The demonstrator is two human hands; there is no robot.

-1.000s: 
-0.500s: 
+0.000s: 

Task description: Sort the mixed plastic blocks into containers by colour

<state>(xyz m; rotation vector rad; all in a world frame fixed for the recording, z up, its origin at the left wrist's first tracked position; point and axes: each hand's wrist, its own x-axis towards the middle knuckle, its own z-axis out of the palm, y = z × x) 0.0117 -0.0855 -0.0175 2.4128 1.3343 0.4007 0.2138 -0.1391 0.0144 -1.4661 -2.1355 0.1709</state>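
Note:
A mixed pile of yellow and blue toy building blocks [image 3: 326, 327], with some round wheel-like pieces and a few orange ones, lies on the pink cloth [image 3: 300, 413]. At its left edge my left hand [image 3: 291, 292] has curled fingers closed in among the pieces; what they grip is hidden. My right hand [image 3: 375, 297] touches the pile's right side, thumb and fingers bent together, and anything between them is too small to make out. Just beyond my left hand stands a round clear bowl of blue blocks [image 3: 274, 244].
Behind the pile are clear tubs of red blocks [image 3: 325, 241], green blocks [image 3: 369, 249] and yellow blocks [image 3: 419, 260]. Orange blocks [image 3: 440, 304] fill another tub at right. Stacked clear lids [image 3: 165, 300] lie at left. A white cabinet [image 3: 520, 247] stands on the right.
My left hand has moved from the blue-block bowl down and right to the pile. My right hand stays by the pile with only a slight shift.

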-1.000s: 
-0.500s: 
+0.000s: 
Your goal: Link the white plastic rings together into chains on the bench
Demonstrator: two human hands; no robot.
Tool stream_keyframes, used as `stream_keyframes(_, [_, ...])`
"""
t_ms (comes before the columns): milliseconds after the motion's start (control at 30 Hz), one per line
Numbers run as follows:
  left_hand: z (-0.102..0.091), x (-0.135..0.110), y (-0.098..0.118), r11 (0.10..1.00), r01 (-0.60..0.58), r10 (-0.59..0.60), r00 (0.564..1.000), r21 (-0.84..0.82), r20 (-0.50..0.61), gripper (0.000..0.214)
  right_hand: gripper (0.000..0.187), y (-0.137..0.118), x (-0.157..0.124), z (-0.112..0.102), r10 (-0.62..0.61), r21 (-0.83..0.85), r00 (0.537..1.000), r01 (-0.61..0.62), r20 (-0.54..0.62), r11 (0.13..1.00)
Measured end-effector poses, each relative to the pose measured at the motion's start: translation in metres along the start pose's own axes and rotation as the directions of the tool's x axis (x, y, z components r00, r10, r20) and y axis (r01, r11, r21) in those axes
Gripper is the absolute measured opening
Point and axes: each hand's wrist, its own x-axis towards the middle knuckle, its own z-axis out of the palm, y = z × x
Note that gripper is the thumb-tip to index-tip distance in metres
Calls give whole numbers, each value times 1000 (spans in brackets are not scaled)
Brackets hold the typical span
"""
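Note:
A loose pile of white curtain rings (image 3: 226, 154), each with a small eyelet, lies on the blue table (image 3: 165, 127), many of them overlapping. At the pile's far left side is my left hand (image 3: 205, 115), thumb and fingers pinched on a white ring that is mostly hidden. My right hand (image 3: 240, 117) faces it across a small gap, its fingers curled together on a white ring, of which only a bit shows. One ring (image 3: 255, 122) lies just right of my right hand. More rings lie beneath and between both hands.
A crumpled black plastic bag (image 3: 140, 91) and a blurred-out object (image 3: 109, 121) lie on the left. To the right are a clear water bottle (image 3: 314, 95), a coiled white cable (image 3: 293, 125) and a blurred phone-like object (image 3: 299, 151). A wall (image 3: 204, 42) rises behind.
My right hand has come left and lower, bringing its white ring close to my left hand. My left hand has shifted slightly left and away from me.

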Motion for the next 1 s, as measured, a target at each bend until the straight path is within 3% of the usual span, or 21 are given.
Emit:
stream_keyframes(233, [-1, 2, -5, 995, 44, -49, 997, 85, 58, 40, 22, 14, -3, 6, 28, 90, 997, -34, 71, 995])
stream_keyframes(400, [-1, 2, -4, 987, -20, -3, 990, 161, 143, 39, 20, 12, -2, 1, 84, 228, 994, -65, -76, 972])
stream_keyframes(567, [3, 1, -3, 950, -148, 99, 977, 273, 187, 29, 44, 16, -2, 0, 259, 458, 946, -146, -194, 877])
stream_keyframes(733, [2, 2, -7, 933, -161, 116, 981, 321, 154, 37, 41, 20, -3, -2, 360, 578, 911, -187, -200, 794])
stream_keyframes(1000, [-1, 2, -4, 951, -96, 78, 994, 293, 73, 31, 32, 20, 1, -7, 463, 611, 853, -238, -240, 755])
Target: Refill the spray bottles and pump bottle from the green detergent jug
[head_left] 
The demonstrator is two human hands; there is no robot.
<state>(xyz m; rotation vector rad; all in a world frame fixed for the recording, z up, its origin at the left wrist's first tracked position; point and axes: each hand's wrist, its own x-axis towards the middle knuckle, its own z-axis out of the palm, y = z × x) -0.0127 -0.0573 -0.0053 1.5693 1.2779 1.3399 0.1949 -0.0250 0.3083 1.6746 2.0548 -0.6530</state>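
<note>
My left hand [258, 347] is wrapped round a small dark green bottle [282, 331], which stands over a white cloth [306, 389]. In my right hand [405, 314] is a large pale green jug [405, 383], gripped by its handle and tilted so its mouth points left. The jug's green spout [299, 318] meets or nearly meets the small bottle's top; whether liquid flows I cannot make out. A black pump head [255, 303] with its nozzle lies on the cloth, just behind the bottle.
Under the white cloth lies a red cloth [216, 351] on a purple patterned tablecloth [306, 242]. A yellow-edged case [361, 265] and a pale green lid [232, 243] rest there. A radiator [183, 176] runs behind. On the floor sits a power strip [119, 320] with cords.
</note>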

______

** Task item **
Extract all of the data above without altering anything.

** Reply to the task **
The demonstrator is two human hands; there is no robot.

-1.000s: 
-0.500s: 
+0.000s: 

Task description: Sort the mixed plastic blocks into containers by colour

<state>(xyz m; rotation vector rad; all in a world frame fixed for the recording, z up, its origin at the left wrist's first tracked position; point and axes: each hand's wrist, its own x-axis towards the middle knuckle, its own z-axis out of the palm, y = z × x) 0.0117 -0.0855 -0.0175 2.4128 1.3343 0.4007 0.2138 -0.1391 0.0144 -1.4661 -2.1355 0.1709</state>
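Note:
A mixed pile of yellow and blue toy building blocks [image 3: 326, 327], with some round wheel-like pieces and a few orange ones, lies on the pink cloth [image 3: 300, 413]. At its left edge my left hand [image 3: 291, 292] has curled fingers closed in among the pieces; what they grip is hidden. My right hand [image 3: 375, 297] touches the pile's right side, thumb and fingers bent together, and anything between them is too small to make out. Just beyond my left hand stands a round clear bowl of blue blocks [image 3: 274, 244].
Behind the pile are clear tubs of red blocks [image 3: 325, 241], green blocks [image 3: 369, 249] and yellow blocks [image 3: 419, 260]. Orange blocks [image 3: 440, 304] fill another tub at right. Stacked clear lids [image 3: 165, 300] lie at left. A white cabinet [image 3: 520, 247] stands on the right.
My left hand has moved from the blue-block bowl down and right to the pile. My right hand stays by the pile with only a slight shift.
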
-1.000s: 
-0.500s: 
+0.000s: 
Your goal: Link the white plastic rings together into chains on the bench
Demonstrator: two human hands; no robot.
Tool stream_keyframes, used as `stream_keyframes(_, [_, ...])`
"""
t_ms (comes before the columns): milliseconds after the motion's start (control at 30 Hz), one per line
Numbers run as follows:
  left_hand: z (-0.102..0.091), x (-0.135..0.110), y (-0.098..0.118), r11 (0.10..1.00), r01 (-0.60..0.58), r10 (-0.59..0.60), r00 (0.564..1.000), r21 (-0.84..0.82), r20 (-0.50..0.61), gripper (0.000..0.214)
  right_hand: gripper (0.000..0.187), y (-0.137..0.118), x (-0.157..0.124), z (-0.112..0.102), r10 (-0.62..0.61), r21 (-0.83..0.85), r00 (0.537..1.000), r01 (-0.61..0.62), r20 (-0.54..0.62), r11 (0.13..1.00)
Measured end-effector poses, each relative to the pose measured at the motion's start: translation in metres along the start pose's own axes and rotation as the directions of the tool's x axis (x, y, z components r00, r10, r20) and y axis (r01, r11, r21) in those axes
Gripper is the absolute measured opening
Point and axes: each hand's wrist, its own x-axis towards the middle knuckle, its own z-axis out of the palm, y = z × x
Note that gripper is the thumb-tip to index-tip distance in metres
Calls give whole numbers, each value times 1000 (spans in brackets are not scaled)
Brackets hold the typical span
"""
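Note:
A loose pile of white curtain rings (image 3: 226, 154), each with a small eyelet, lies on the blue table (image 3: 165, 127), many of them overlapping. At the pile's far left side is my left hand (image 3: 205, 115), thumb and fingers pinched on a white ring that is mostly hidden. My right hand (image 3: 240, 117) faces it across a small gap, its fingers curled together on a white ring, of which only a bit shows. One ring (image 3: 255, 122) lies just right of my right hand. More rings lie beneath and between both hands.
A crumpled black plastic bag (image 3: 140, 91) and a blurred-out object (image 3: 109, 121) lie on the left. To the right are a clear water bottle (image 3: 314, 95), a coiled white cable (image 3: 293, 125) and a blurred phone-like object (image 3: 299, 151). A wall (image 3: 204, 42) rises behind.
My right hand has come left and lower, bringing its white ring close to my left hand. My left hand has shifted slightly left and away from me.
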
Motion for the next 1 s, as measured, a target at each bend until the straight path is within 3% of the usual span, or 21 are given.
Emit:
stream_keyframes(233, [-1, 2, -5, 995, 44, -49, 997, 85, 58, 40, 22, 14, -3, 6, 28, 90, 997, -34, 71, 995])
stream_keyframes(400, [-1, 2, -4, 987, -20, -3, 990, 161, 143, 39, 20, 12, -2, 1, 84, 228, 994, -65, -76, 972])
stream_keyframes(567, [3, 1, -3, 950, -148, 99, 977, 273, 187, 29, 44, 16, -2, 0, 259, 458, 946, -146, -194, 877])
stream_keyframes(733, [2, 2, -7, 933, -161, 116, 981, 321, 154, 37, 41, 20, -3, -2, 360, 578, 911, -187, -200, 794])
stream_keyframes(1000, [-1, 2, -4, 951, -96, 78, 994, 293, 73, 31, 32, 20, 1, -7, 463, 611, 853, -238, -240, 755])
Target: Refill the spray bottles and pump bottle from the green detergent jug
[head_left] 
The demonstrator is two human hands; there is no robot.
<state>(xyz m; rotation vector rad; all in a world frame fixed for the recording, z up, its origin at the left wrist's first tracked position; point and axes: each hand's wrist, its own x-axis towards the middle knuckle, its own z-axis out of the palm, y = z × x) -0.0127 -0.0573 -0.0053 1.5693 1.2779 1.3399 0.1949 -0.0250 0.3083 1.6746 2.0548 -0.6530</state>
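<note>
My left hand [258, 347] is wrapped round a small dark green bottle [282, 331], which stands over a white cloth [306, 389]. In my right hand [405, 314] is a large pale green jug [405, 383], gripped by its handle and tilted so its mouth points left. The jug's green spout [299, 318] meets or nearly meets the small bottle's top; whether liquid flows I cannot make out. A black pump head [255, 303] with its nozzle lies on the cloth, just behind the bottle.
Under the white cloth lies a red cloth [216, 351] on a purple patterned tablecloth [306, 242]. A yellow-edged case [361, 265] and a pale green lid [232, 243] rest there. A radiator [183, 176] runs behind. On the floor sits a power strip [119, 320] with cords.
</note>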

The submitted answer is complete.